> **Your objective**
Give the data again, word for word.
*** Source data
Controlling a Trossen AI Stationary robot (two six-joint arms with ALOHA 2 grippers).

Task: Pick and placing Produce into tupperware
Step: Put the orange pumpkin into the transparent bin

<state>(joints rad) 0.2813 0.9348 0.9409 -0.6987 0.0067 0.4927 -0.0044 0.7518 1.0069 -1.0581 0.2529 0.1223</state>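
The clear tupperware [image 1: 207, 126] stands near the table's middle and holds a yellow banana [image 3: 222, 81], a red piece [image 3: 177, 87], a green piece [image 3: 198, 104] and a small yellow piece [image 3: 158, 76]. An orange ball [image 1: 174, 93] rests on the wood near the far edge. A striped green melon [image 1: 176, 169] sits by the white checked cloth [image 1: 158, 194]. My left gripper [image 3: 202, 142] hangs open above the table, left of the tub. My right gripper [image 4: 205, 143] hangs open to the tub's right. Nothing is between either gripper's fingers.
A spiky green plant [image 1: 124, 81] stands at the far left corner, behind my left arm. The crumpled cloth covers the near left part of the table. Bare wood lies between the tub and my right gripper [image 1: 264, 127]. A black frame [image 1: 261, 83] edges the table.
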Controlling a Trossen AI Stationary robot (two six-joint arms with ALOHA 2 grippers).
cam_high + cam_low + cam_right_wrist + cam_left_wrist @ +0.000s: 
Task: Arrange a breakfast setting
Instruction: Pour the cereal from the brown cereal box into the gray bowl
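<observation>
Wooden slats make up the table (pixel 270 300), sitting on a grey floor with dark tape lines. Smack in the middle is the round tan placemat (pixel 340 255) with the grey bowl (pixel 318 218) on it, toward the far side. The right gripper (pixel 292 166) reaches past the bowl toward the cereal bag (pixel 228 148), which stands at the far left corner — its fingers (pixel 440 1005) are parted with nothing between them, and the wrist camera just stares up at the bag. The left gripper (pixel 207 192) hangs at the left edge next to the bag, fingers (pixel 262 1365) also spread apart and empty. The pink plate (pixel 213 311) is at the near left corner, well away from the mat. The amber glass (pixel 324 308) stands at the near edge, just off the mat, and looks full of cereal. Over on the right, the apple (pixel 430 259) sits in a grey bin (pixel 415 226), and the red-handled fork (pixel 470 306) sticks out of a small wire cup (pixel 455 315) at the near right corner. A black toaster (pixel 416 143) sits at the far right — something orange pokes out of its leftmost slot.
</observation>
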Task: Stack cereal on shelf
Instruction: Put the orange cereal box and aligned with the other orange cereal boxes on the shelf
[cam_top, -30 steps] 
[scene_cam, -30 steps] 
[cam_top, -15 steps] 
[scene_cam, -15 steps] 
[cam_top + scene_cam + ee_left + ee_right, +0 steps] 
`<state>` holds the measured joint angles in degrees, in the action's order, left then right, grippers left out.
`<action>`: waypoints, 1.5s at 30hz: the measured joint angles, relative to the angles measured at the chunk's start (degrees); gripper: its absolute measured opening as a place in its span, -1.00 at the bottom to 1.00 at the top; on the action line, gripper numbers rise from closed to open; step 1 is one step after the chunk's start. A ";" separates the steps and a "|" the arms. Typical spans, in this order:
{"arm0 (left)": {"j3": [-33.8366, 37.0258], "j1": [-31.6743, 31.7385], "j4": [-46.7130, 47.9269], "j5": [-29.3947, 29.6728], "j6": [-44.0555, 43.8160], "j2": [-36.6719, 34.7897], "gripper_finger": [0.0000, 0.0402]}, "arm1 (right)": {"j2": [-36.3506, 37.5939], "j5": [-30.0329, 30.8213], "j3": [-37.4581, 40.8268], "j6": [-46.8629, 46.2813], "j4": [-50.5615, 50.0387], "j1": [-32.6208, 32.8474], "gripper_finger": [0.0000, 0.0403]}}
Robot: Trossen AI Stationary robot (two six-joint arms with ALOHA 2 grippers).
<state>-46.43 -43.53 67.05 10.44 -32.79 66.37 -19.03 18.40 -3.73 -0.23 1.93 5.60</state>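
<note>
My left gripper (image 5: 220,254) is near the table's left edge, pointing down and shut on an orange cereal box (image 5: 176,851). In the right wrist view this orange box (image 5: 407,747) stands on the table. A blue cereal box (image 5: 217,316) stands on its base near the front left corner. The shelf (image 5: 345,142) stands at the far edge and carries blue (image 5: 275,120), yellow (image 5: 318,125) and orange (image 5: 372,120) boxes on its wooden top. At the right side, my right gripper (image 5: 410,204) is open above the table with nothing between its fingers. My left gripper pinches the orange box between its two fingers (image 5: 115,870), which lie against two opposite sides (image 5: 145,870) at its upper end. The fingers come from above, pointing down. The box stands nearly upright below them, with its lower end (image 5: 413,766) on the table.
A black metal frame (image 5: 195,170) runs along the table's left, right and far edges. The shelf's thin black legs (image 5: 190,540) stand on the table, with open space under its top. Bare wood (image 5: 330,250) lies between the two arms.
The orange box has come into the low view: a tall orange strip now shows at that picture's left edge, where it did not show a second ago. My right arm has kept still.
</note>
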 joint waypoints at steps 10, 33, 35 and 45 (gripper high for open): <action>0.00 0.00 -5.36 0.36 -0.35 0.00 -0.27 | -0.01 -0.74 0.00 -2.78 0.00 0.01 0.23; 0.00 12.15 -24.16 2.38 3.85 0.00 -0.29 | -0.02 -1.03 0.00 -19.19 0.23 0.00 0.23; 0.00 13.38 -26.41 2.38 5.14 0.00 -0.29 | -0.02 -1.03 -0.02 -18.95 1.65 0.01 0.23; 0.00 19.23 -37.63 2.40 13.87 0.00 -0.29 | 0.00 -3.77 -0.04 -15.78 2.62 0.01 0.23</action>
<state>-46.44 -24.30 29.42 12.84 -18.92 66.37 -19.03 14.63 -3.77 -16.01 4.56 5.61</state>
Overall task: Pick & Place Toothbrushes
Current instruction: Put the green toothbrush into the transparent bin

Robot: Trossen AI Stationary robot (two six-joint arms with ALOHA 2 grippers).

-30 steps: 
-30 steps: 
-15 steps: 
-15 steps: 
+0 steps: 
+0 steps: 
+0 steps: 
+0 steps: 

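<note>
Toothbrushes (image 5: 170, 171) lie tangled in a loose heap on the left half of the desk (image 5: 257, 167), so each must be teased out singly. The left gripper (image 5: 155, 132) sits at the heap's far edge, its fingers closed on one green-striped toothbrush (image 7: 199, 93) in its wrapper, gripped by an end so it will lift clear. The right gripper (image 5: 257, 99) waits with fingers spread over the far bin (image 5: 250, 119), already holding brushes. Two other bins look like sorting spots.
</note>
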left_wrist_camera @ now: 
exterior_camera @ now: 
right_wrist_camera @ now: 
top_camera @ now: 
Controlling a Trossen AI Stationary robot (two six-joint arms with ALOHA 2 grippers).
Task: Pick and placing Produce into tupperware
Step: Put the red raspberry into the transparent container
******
> **Response to the exercise**
Controlling a Trossen AI Stationary robot (two six-joint arms with ALOHA 2 grippers).

Task: Pick and placing Produce into tupperware
Step: Put the orange pumpkin into the transparent bin

<state>(joints rad) 0.2813 0.9348 0.9409 -0.6987 0.0067 0.4927 -0.0044 0.7518 1.0069 -1.0581 0.2529 0.1223</state>
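The clear tupperware [image 1: 207, 126] stands near the table's middle and holds a yellow banana [image 3: 222, 81], a red piece [image 3: 177, 87], a green piece [image 3: 198, 104] and a small yellow piece [image 3: 158, 76]. An orange ball [image 1: 174, 93] rests on the wood near the far edge. A striped green melon [image 1: 176, 169] sits by the white checked cloth [image 1: 158, 194]. My left gripper [image 3: 202, 142] hangs open above the table, left of the tub. My right gripper [image 4: 205, 143] hangs open to the tub's right. Nothing is between either gripper's fingers.
A spiky green plant [image 1: 124, 81] stands at the far left corner, behind my left arm. The crumpled cloth covers the near left part of the table. Bare wood lies between the tub and my right gripper [image 1: 264, 127]. A black frame [image 1: 261, 83] edges the table.
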Controlling a Trossen AI Stationary robot (two six-joint arms with ALOHA 2 grippers).
cam_high + cam_low + cam_right_wrist + cam_left_wrist @ +0.000s: 
Task: Arrange a breakfast setting
Instruction: Pour the cereal from the brown cereal box into the gray bowl
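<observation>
Wooden slats make up the table (pixel 270 300), sitting on a grey floor with dark tape lines. Smack in the middle is the round tan placemat (pixel 340 255) with the grey bowl (pixel 318 218) on it, toward the far side. The right gripper (pixel 292 166) reaches past the bowl toward the cereal bag (pixel 228 148), which stands at the far left corner — its fingers (pixel 440 1005) are parted with nothing between them, and the wrist camera just stares up at the bag. The left gripper (pixel 207 192) hangs at the left edge next to the bag, fingers (pixel 262 1365) also spread apart and empty. The pink plate (pixel 213 311) is at the near left corner, well away from the mat. The amber glass (pixel 324 308) stands at the near edge, just off the mat, and looks full of cereal. Over on the right, the apple (pixel 430 259) sits in a grey bin (pixel 415 226), and the red-handled fork (pixel 470 306) sticks out of a small wire cup (pixel 455 315) at the near right corner. A black toaster (pixel 416 143) sits at the far right — something orange pokes out of its leftmost slot.
</observation>
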Task: Stack cereal on shelf
Instruction: Put the orange cereal box and aligned with the other orange cereal boxes on the shelf
[cam_top, -30 steps] 
[scene_cam, -30 steps] 
[cam_top, -15 steps] 
[scene_cam, -15 steps] 
[cam_top + scene_cam + ee_left + ee_right, +0 steps] 
`<state>` holds the measured joint angles in degrees, in the action's order, left then right, grippers left out.
`<action>`: waypoints, 1.5s at 30hz: the measured joint angles, relative to the angles measured at the chunk's start (degrees); gripper: its absolute measured opening as a place in its span, -1.00 at the bottom to 1.00 at the top; on the action line, gripper numbers rise from closed to open; step 1 is one step after the chunk's start. A ";" separates the steps and a "|" the arms. Typical spans, in this order:
{"arm0 (left)": {"j3": [-33.8366, 37.0258], "j1": [-31.6743, 31.7385], "j4": [-46.7130, 47.9269], "j5": [-29.3947, 29.6728], "j6": [-44.0555, 43.8160], "j2": [-36.6719, 34.7897], "gripper_finger": [0.0000, 0.0402]}, "arm1 (right)": {"j2": [-36.3506, 37.5939], "j5": [-30.0329, 30.8213], "j3": [-37.4581, 40.8268], "j6": [-46.8629, 46.2813], "j4": [-50.5615, 50.0387], "j1": [-32.6208, 32.8474], "gripper_finger": [0.0000, 0.0403]}}
Robot: Trossen AI Stationary robot (two six-joint arms with ALOHA 2 grippers).
<state>-46.43 -43.53 67.05 10.44 -32.79 66.37 -19.03 18.40 -3.73 -0.23 1.93 5.60</state>
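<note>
My left gripper (image 5: 220,254) is near the table's left edge, pointing down and shut on an orange cereal box (image 5: 176,851). In the right wrist view this orange box (image 5: 407,747) stands on the table. A blue cereal box (image 5: 217,316) stands on its base near the front left corner. The shelf (image 5: 345,142) stands at the far edge and carries blue (image 5: 275,120), yellow (image 5: 318,125) and orange (image 5: 372,120) boxes on its wooden top. At the right side, my right gripper (image 5: 410,204) is open above the table with nothing between its fingers. My left gripper pinches the orange box between its two fingers (image 5: 115,870), which lie against two opposite sides (image 5: 145,870) at its upper end. The fingers come from above, pointing down. The box stands nearly upright below them, with its lower end (image 5: 413,766) on the table.
A black metal frame (image 5: 195,170) runs along the table's left, right and far edges. The shelf's thin black legs (image 5: 190,540) stand on the table, with open space under its top. Bare wood (image 5: 330,250) lies between the two arms.
The orange box has come into the low view: a tall orange strip now shows at that picture's left edge, where it did not show a second ago. My right arm has kept still.
</note>
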 joint waypoints at steps 10, 33, 35 and 45 (gripper high for open): <action>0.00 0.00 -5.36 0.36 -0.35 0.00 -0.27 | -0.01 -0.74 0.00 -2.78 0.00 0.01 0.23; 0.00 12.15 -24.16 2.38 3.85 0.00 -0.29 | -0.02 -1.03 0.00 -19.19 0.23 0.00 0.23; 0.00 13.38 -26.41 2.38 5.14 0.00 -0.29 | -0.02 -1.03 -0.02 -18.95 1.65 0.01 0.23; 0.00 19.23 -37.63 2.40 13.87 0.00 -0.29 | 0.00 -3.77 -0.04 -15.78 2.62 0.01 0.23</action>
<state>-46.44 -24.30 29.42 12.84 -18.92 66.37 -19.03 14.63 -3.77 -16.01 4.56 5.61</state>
Overall task: Pick & Place Toothbrushes
Current instruction: Put the green toothbrush into the transparent bin

Robot: Trossen AI Stationary robot (two six-joint arms with ALOHA 2 grippers).

-30 steps: 
-30 steps: 
-15 steps: 
-15 steps: 
+0 steps: 
+0 steps: 
+0 steps: 
+0 steps: 

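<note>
Toothbrushes (image 5: 170, 171) lie tangled in a loose heap on the left half of the desk (image 5: 257, 167), so each must be teased out singly. The left gripper (image 5: 155, 132) sits at the heap's far edge, its fingers closed on one green-striped toothbrush (image 7: 199, 93) in its wrapper, gripped by an end so it will lift clear. The right gripper (image 5: 257, 99) waits with fingers spread over the far bin (image 5: 250, 119), already holding brushes. Two other bins look like sorting spots.
</note>
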left_wrist_camera @ now: 
exterior_camera @ now: 
right_wrist_camera @ now: 
top_camera @ now: 
Controlling a Trossen AI Stationary robot (two six-joint arms with ALOHA 2 grippers).
Task: Pick and placing Produce into tupperware
Step: Put the red raspberry into the transparent container

What the exercise required is now complete.